Дэниел Мартин, стр. 9

Она на миг замолкает.

– Я тут Рабле перечитывала. Вчера вечером. «Fais ce que voudras» 27.

– С каких пор это считается грехом?

– Возможно, то, чего мы хотим, вовсе не существует. И не может осуществиться. Никогда.

– Но мы же и правда делали то, что хотели. Хотя бы отчасти.

– Живя где-то… внутри литературы. Вроде Телемского аббатства. В мире, далеком от реальности.

Он тычет большим пальцем назад, за спину:

– Ты что, хочешь сказать, что это – реальность?.. Да Бог ты мой, какая-то девка из Карфакса, которую подобрали…

– А тот твой кролик, что в жатку попал?

– Какое это к нам имеет отношение?

– А ты уверен, что не имеет?

– Конечно, уверен. – Он коротко усмехается. – Энтони был бы возмущен до глубины души, если бы слышал, что ты такое говоришь.

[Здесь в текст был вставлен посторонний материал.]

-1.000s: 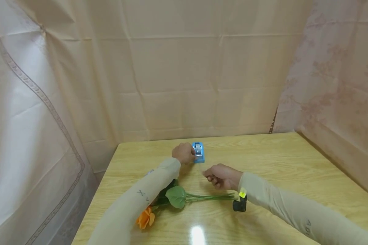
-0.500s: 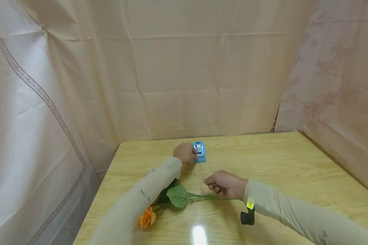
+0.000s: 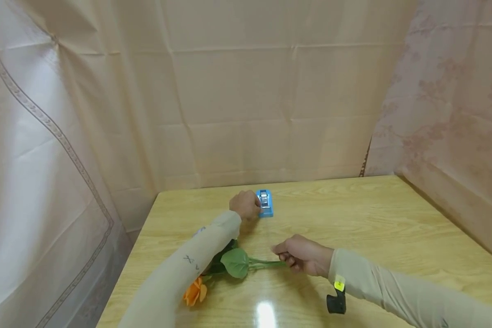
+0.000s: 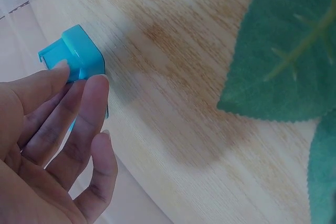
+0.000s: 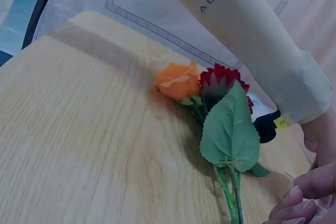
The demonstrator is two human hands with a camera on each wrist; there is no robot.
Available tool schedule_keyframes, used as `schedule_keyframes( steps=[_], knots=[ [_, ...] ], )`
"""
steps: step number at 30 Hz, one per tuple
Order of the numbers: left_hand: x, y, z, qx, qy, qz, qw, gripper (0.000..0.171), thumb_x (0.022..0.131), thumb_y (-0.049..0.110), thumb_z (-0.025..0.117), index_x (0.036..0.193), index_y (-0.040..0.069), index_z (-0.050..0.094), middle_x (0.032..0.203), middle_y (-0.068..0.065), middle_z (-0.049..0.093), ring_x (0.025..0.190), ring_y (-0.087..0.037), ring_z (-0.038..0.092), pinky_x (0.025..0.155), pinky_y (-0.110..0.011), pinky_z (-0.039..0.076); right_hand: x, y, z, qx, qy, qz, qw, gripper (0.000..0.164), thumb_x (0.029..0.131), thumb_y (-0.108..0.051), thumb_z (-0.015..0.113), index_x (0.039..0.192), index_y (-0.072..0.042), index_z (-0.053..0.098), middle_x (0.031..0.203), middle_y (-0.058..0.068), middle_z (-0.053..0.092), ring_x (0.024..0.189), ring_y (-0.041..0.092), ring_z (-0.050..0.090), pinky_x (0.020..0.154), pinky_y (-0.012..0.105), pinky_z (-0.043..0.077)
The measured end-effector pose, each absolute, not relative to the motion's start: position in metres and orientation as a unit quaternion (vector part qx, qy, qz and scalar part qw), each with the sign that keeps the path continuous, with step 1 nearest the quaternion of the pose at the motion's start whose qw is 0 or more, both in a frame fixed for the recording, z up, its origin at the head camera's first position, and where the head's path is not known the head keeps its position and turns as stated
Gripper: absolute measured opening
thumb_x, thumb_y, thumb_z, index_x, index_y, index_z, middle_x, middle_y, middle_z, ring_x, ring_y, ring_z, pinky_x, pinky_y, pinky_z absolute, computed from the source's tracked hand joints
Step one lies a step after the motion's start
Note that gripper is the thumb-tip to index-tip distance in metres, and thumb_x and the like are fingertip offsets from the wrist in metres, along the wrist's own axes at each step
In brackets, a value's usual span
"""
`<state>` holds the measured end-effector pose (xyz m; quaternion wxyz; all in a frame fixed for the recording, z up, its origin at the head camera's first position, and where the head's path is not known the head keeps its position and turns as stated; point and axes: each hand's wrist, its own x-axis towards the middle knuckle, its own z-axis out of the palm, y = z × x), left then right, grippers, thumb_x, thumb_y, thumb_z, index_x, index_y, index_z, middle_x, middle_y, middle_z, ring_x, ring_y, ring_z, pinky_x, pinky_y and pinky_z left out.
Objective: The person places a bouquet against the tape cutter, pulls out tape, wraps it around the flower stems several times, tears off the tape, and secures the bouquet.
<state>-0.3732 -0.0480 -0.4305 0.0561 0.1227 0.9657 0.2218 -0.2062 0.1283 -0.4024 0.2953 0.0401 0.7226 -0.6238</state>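
Note:
A small blue tape dispenser [image 3: 265, 210] stands near the table's far edge. My left hand [image 3: 244, 204] grips its left side with thumb and fingers, as the left wrist view also shows. A thin clear strip of tape [image 3: 269, 233] runs from the dispenser toward me, and my right hand [image 3: 305, 256] pinches its end. Close by lie artificial flowers: an orange flower [image 5: 178, 81], a red flower [image 5: 224, 76], a large green leaf [image 5: 231, 129] and green stems [image 3: 266, 263]. My left forearm hides the red flower in the head view; my right hand covers the stem ends.
The wood-grain table [image 3: 373, 218] reaches to hanging beige cloth [image 3: 238, 100] at the back. Patterned cloth [image 3: 447, 118] hangs along the right side, and pale cloth [image 3: 33, 173] on the left. A black wrist camera [image 3: 336, 303] juts below my right cuff.
My right hand has moved toward me and slightly right, lengthening the strip of tape, and it is now over the stem ends. The left hand and dispenser stay in place.

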Motion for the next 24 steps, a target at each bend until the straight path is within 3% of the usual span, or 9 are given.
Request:
schedule_keyframes(
  steps=[8,24],
  knots=[
    [-0.37,-0.047,-0.426,0.128,0.962,0.234,0.058,0.015,0.091,0.022,0.081,0.102,0.013,0.081,0.094,0.001,0.076,0.067,-0.017,0.071,0.062,-0.033,0.051,-0.195,0.13,-0.401,0.046,0.724,-0.619,0.301,0.025,0.101,-0.017,0.061,0.077,-0.012,0.058,0.07,-0.003,0.048,0.057,0.007,0.032,0.052,0.02,0.026],
    [-0.368,-0.047,-0.428,0.141,0.96,0.239,0.047,0.016,0.092,0.021,0.079,0.105,0.011,0.081,0.1,-0.002,0.077,0.062,-0.016,0.07,0.058,-0.029,0.051,-0.178,0.134,-0.411,0.037,0.756,-0.585,0.29,0.029,0.098,-0.021,0.066,0.072,-0.012,0.059,0.066,-0.003,0.048,0.056,0.009,0.036,0.054,0.022,0.027]
  ],
)
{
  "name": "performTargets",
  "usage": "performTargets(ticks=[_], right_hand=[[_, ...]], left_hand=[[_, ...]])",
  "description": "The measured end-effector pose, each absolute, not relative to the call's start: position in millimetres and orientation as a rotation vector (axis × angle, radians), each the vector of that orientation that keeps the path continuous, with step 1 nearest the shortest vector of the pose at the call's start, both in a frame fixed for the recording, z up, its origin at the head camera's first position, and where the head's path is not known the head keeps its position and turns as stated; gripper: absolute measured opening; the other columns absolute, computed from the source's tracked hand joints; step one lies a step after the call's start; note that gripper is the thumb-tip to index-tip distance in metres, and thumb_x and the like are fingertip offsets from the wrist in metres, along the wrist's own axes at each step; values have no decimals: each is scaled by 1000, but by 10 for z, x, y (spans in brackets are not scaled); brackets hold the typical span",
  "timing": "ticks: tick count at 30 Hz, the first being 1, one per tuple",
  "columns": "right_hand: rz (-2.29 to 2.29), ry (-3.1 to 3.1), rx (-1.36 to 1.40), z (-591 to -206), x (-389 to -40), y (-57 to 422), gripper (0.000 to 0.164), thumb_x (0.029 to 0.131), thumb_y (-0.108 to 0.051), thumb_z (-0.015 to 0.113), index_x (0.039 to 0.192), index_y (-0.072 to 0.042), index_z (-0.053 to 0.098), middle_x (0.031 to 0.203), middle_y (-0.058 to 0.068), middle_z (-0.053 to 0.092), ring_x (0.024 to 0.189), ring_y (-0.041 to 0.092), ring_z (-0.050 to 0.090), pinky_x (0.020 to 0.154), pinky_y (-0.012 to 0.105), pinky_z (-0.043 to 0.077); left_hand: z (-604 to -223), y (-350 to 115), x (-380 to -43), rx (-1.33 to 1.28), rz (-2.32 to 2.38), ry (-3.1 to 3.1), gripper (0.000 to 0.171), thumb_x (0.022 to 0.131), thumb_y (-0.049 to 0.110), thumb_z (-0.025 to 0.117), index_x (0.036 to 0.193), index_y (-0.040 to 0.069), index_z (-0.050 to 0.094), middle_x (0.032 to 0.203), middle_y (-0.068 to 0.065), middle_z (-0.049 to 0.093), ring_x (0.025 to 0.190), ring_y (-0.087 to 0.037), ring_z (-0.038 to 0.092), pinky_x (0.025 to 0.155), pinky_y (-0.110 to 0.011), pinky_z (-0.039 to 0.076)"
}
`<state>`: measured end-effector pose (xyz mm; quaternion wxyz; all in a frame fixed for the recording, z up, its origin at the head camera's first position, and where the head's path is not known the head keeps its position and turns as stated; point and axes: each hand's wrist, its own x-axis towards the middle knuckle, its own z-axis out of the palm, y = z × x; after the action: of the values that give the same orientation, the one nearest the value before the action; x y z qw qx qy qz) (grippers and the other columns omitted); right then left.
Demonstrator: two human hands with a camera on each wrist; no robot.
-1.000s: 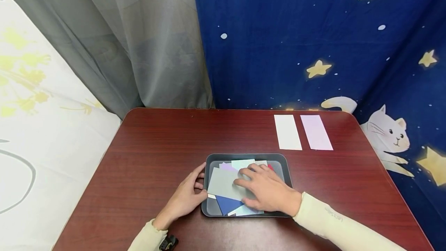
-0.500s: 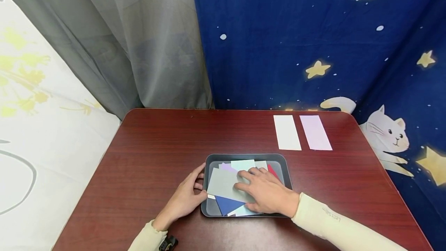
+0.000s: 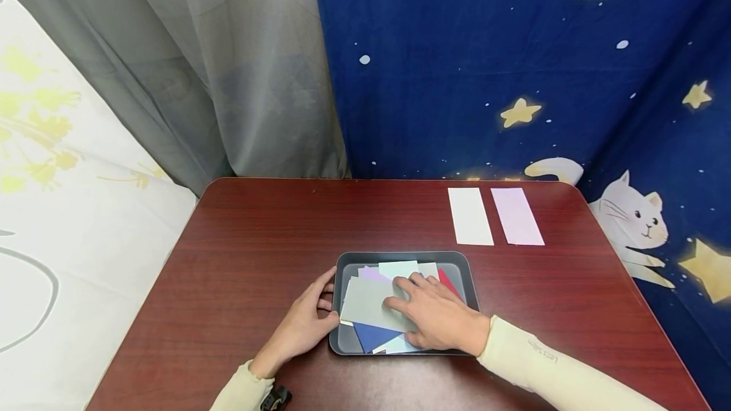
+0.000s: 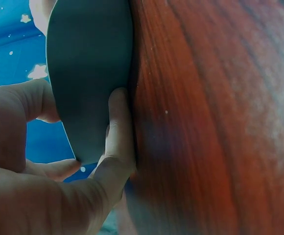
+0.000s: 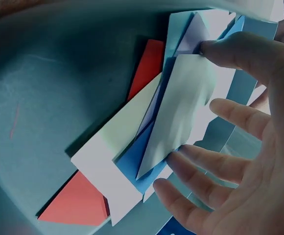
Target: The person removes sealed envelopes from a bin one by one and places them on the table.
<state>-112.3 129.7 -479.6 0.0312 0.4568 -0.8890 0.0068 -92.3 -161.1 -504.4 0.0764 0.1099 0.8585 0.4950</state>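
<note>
While your left hand (image 3: 305,319) rests its loose fingers along the end of the tray (image 3: 345,340), probably to stop it slipping on the table (image 3: 257,240), the busy side is your right hand (image 3: 440,316), fanned wide inside! There's the grey card (image 3: 368,300), in the tray, lapping over the blue card (image 3: 371,335), your spread fingertips right at it; that fan seems good for reaching several edges at once, though how hard you press, I can't tell. Beyond, the white card (image 3: 471,216) and purple card (image 3: 518,216) sit apart, presumably so neither hides the other
</note>
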Motion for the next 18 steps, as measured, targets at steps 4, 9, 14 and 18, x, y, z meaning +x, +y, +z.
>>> performTargets(ticks=[4,9,14,18], right_hand=[[39,-2769,1392,-4782,-1119,1294,64,74,-48,80,131,-26,59,124,7,55,103,24,50,78,39,48],[49,-2820,1368,-4770,-1120,1294,69,73,-48,82,133,-27,56,127,7,54,106,25,51,81,39,49],[59,-2824,1365,-4771,-1115,1295,70,72,-48,82,134,-27,56,128,7,53,106,25,51,81,39,49],[74,-2814,1372,-4770,-1105,1298,70,72,-47,83,134,-26,56,128,7,52,105,24,50,79,37,49]], left_hand=[[-5043,-1608,-921,331,1476,2579,84,78,-3,62,154,20,34,124,-9,56,88,-16,61,78,-29,52],[-5040,-1614,-920,326,1480,2574,84,79,-3,63,154,20,35,125,-8,56,88,-16,60,78,-30,53],[-5032,-1616,-920,329,1480,2569,83,79,-2,62,154,20,34,125,-8,55,89,-16,60,78,-30,53],[-5026,-1613,-919,330,1476,2571,83,79,-3,62,154,19,34,124,-9,55,88,-16,60,78,-30,52]])
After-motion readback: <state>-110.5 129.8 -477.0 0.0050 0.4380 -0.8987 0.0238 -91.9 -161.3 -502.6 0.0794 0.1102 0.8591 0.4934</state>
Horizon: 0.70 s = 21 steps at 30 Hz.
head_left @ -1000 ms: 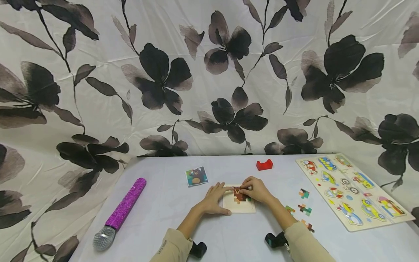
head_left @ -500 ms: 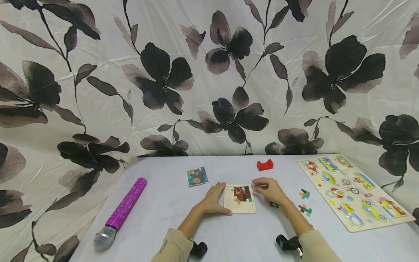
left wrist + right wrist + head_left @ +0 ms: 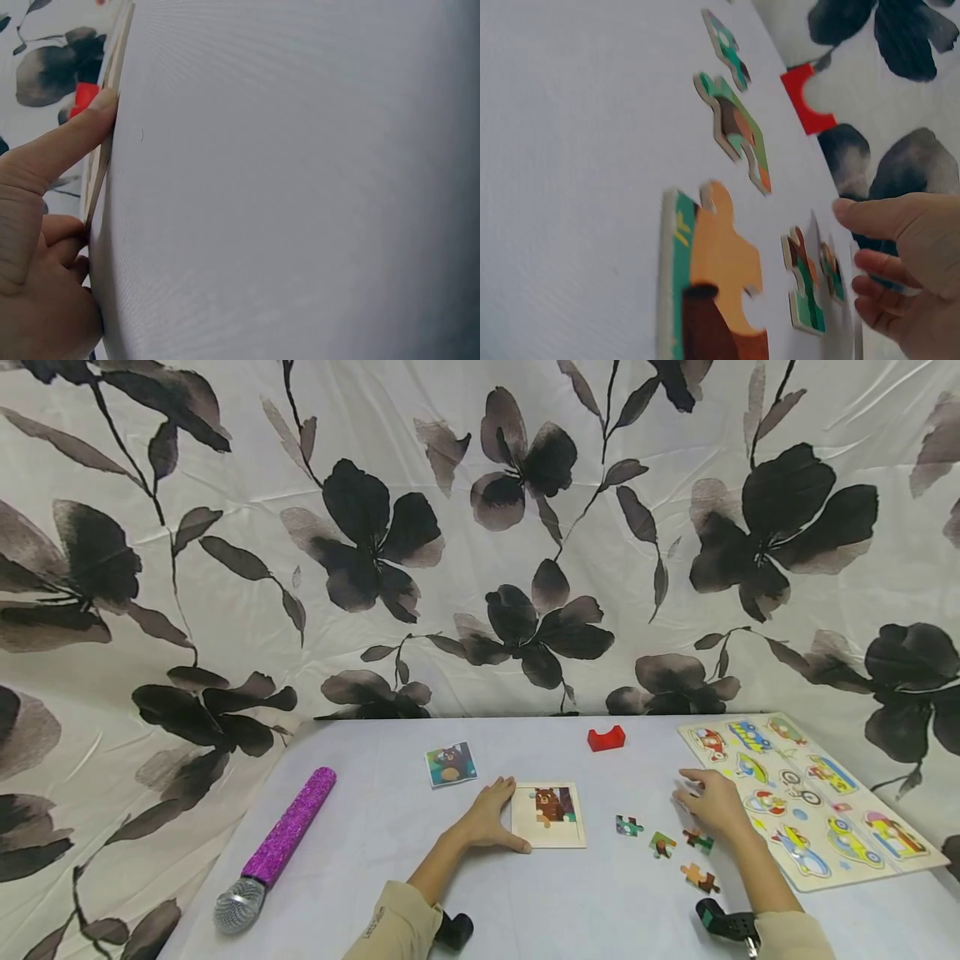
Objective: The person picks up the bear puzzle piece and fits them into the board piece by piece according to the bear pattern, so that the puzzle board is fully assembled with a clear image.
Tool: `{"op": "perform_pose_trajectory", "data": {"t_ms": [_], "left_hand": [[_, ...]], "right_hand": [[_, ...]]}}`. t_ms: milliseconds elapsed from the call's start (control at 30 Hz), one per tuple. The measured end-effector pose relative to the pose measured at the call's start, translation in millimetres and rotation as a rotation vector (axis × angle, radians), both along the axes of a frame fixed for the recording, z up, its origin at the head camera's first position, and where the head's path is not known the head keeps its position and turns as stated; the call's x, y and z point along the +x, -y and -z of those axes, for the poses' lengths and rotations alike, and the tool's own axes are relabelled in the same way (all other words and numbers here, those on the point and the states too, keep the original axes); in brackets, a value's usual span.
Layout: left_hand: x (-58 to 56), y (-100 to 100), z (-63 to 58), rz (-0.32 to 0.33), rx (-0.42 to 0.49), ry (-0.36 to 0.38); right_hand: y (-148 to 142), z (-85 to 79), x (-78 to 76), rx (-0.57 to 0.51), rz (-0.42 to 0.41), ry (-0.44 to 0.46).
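Observation:
My left hand (image 3: 486,820) holds the left side of a small pale wooden puzzle board (image 3: 522,827), thumb by the near corner, fingers by the far one. In the left wrist view the thumb (image 3: 103,101) lies against the board's edge. Inside the frame, joined pieces (image 3: 553,806) show a brown bear. Over the loose jigsaw pieces at the right hovers my right hand (image 3: 716,806), holding nothing, fingers loosely bent. A green piece (image 3: 628,826), a green-brown piece (image 3: 662,845) and an orange-brown piece (image 3: 701,877) lie nearby. In the right wrist view, another piece (image 3: 831,271) is nearest the fingers.
A bear picture card (image 3: 452,764) lies behind the board, and a red block (image 3: 606,738) stands at the back. To the right is a large vehicle puzzle board (image 3: 806,814). A glittery purple microphone (image 3: 288,827) lies at the left.
My right hand has left the bear picture and moved right, over the loose pieces, uncovering a piece set at the bear's right. My left hand has stayed on the board.

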<state>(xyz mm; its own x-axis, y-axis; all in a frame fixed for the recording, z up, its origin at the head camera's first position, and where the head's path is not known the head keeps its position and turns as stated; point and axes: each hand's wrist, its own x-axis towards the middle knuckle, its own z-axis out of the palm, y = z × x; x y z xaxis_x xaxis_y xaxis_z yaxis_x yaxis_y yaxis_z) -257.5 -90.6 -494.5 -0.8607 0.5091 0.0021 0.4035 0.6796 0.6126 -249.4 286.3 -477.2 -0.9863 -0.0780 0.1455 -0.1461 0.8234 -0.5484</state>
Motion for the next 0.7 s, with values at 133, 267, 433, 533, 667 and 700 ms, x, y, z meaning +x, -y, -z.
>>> {"op": "perform_pose_trajectory", "data": {"t_ms": [133,267,433,533,667,700], "left_hand": [[-0.6,0,0.6,-0.009,-0.005,0.008],[-0.4,0,-0.1,-0.018,0.007,0.029],[0.3,-1,-4.2,-0.026,-0.027,0.026],[-0.8,-2,-7.7,-0.021,-0.066,0.022],[-3.1,-1,-13.9,-0.008,-0.091,0.06],[-3.5,0,-15.5,-0.007,-0.097,0.075]], "right_hand": [[-9,1.9,-0.5,0.057,-0.004,0.055],[-10,3.4,-0.9,0.05,-0.021,0.094],[-12,0.7,1.1,0.027,-0.042,0.136],[-16,-3.1,2.5,0.03,-0.048,0.15],[-20,-6.3,3.0,0.002,-0.032,0.161],[-20,-6.7,2.9,-0.009,-0.024,0.162]]}}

– Так, может, это его беда, а не моя?

– Вот расскажу ему все, слово в слово.

Она ласково ему улыбается, потом низко наклоняет голову и говорит, уткнувшись лицом в укрытые крестьянской юбкой колени:

– Просто я очень боюсь, что эти три года окажутся самыми счастливыми в нашей жизни. Для всех четверых. Потому что мы любили, взрослели, хорошо проводили время. Никакой ответственности. Театр. Игра.

– Но ведь время-то мы проводили хорошо.

Она подпирает подбородок руками, смотрит на него внимательно. Потом неожиданно поднимается, идет назад, туда, где лежит бутылка шампанского, поднимает ее за золотистое горлышко. Возвращается с бутылкой к Дэниелу и, опять совершенно неожиданно, размахивается и швыряет бутылку в реку. Всплеск; бутылка погружается в воду, потом на миг выскакивает на поверхность и погружается снова, теперь уже насовсем.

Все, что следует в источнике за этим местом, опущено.